EXERCISE PROMPT | Begin at the first line of the records below and, please, give each line again exactly until the line with "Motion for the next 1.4" is included.

RECORDED DATA |

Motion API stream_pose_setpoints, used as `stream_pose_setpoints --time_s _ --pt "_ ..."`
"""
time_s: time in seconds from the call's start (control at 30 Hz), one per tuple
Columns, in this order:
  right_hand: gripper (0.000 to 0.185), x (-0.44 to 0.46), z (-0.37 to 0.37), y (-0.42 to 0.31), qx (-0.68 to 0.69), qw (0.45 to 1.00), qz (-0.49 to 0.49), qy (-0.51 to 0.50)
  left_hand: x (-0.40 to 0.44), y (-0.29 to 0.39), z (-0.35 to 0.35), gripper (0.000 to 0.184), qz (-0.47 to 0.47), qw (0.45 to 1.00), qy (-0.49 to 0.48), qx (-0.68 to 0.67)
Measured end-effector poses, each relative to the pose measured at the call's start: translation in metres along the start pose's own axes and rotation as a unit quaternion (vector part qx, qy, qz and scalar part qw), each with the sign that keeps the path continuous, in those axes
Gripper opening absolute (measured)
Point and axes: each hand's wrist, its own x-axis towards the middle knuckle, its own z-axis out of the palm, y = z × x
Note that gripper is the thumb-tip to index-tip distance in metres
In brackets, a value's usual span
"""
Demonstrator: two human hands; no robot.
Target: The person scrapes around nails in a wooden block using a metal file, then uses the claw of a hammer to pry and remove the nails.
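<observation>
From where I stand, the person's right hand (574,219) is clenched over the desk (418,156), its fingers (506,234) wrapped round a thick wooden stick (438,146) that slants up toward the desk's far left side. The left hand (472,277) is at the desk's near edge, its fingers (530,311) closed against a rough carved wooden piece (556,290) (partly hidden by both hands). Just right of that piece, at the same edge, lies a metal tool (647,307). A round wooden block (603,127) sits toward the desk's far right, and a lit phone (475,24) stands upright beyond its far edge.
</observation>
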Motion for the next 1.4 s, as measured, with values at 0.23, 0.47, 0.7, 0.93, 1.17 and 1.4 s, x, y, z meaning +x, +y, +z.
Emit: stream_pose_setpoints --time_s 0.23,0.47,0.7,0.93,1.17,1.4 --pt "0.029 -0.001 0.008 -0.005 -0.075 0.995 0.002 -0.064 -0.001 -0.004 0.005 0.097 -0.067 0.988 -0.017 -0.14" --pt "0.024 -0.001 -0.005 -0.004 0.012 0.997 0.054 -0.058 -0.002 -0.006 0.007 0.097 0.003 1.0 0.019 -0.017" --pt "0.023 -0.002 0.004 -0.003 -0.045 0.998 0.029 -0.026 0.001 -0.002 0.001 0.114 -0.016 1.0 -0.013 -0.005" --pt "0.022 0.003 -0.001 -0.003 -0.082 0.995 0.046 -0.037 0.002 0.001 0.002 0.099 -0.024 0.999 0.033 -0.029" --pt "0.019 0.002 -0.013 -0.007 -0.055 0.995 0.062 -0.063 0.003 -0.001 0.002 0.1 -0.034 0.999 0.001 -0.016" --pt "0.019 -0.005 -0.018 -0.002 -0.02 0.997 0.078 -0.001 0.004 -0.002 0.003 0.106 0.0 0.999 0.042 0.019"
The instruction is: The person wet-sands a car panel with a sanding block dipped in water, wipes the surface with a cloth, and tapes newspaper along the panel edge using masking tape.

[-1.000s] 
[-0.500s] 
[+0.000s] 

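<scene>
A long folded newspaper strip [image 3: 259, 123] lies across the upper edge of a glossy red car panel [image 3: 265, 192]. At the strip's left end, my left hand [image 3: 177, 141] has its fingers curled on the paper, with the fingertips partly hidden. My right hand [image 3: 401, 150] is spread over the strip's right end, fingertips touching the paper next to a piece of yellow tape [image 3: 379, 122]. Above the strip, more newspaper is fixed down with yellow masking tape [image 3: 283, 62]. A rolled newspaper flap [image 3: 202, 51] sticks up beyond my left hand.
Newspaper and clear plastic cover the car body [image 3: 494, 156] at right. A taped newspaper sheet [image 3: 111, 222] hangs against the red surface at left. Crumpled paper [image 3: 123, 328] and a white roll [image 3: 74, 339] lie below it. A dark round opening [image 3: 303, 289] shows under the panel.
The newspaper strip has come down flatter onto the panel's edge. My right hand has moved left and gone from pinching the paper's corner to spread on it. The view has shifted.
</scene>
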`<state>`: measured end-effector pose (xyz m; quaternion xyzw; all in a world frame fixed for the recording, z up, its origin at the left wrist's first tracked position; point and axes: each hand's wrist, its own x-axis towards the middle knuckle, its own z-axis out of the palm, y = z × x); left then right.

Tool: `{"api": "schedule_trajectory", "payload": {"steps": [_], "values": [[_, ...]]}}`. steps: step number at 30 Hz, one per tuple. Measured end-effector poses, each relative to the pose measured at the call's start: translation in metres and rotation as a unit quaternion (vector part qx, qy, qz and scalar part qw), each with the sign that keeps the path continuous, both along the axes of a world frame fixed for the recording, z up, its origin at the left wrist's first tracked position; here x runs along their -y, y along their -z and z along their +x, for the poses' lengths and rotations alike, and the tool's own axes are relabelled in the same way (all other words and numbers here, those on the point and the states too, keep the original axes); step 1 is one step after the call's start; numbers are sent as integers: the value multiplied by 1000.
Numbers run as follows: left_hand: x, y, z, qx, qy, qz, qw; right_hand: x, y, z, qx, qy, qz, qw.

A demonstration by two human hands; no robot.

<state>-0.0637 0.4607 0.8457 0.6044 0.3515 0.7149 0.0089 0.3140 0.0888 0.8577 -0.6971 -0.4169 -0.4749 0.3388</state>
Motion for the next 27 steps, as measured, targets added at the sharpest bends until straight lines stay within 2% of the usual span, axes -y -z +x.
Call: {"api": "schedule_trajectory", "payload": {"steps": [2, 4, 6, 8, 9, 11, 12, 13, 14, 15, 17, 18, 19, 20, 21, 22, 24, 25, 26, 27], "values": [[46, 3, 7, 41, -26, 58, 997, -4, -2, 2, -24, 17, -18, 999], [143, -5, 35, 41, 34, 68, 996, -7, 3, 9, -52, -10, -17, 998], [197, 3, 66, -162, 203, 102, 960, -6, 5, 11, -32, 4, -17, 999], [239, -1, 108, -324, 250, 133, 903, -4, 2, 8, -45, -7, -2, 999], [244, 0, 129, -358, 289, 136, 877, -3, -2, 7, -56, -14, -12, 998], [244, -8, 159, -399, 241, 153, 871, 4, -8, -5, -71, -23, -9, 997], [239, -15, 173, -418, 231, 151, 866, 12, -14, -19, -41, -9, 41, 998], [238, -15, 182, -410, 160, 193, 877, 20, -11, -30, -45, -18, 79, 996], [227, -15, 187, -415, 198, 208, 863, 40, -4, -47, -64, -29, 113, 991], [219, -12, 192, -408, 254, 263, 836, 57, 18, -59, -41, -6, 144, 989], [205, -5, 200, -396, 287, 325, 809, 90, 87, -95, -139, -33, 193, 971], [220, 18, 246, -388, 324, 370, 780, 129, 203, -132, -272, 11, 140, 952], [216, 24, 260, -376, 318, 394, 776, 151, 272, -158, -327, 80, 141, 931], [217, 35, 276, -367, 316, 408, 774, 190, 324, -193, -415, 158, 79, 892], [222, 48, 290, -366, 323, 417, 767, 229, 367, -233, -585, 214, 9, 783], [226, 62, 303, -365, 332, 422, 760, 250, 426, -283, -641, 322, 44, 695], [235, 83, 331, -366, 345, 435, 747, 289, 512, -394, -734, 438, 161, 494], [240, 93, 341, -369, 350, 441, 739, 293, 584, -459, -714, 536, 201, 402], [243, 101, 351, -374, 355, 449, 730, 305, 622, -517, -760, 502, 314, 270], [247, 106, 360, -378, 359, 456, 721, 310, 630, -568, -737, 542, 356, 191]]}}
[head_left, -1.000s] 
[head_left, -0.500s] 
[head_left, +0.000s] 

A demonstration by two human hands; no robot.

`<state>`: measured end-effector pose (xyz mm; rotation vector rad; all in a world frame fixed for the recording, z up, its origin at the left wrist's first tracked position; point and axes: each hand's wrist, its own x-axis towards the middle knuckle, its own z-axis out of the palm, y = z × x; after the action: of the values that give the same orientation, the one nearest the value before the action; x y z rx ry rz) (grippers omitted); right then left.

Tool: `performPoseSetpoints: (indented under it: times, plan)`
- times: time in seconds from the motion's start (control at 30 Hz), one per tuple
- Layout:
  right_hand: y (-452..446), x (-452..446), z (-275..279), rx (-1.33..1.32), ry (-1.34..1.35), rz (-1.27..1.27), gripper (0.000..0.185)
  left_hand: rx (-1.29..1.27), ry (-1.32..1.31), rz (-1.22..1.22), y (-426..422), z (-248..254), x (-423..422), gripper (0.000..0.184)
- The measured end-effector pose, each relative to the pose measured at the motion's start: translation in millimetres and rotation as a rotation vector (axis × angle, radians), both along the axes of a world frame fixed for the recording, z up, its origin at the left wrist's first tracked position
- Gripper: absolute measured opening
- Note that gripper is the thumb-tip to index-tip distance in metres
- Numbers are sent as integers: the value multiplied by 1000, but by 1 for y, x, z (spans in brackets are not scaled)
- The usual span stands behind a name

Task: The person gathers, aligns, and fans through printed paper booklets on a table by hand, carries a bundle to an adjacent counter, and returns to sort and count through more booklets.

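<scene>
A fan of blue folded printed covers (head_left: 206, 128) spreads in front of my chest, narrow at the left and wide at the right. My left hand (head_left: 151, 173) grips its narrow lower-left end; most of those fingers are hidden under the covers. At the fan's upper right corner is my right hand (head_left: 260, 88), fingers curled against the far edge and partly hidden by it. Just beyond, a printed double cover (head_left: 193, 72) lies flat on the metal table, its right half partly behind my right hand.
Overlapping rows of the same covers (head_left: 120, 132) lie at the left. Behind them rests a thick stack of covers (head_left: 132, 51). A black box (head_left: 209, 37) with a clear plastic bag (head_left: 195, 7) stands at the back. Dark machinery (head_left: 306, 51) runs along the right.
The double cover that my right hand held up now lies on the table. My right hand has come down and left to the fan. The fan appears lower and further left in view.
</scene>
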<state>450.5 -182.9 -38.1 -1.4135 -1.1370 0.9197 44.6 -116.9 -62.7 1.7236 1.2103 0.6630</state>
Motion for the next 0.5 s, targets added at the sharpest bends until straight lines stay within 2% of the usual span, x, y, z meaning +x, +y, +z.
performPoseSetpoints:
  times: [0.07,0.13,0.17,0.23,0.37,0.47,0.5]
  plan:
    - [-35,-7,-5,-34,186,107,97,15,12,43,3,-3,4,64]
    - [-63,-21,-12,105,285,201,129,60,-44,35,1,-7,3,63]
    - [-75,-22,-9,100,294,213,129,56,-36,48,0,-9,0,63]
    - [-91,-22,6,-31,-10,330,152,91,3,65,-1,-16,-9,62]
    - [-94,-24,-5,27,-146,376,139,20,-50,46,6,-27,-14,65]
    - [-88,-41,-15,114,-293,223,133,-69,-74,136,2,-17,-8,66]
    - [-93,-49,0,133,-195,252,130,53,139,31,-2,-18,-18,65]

FINISHED TASK |
Motion API stream_pose_setpoints, used as `stream_pose_setpoints --time_s _ --pt "_ ..."`
"""
time_s: time in seconds from the call's start (control at 30 Hz), one per tuple
Columns, in this order:
  right_hand: gripper (0.000 to 0.185), x (-0.44 to 0.46), z (-0.37 to 0.37), y (-0.42 to 0.31), qx (-0.68 to 0.69), qw (0.45 to 1.00), qz (-0.49 to 0.49), qy (-0.51 to 0.50)
  left_hand: x (-0.40 to 0.44), y (-0.29 to 0.39), z (-0.35 to 0.35), gripper (0.000 to 0.184), qz (-0.47 to 0.47), qw (0.45 to 1.00), qy (-0.49 to 0.48), qx (-0.68 to 0.67)
Measured end-effector poses, each relative to the pose measured at the call's start: translation in metres along the start pose's own axes and rotation as a unit quaternion (vector part qx, qy, qz and scalar part qw), each with the sign that keeps the path continuous, in those axes
Gripper opening absolute (measured)
Point and axes: each hand's wrist, its own x-axis towards the middle knuckle, its own z-axis out of the palm, y = z × x
Note that gripper is the thumb-tip to index-tip distance in metres
In brackets, a value's usual span
"""
Demonstrator: two human hands; no robot.
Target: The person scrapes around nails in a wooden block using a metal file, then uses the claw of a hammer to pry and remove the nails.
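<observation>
From where I stand, the person's right hand (574,219) is clenched over the desk (418,156), its fingers (506,234) wrapped round a thick wooden stick (438,146) that slants up toward the desk's far left side. The left hand (472,277) is at the desk's near edge, its fingers (530,311) closed against a rough carved wooden piece (556,290) (partly hidden by both hands). Just right of that piece, at the same edge, lies a metal tool (647,307). A round wooden block (603,127) sits toward the desk's far right, and a lit phone (475,24) stands upright beyond its far edge.
</observation>
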Motion for the next 1.4 s, as measured, with values at 0.23, 0.47, 0.7, 0.93, 1.17 and 1.4 s, x, y, z meaning +x, +y, +z.

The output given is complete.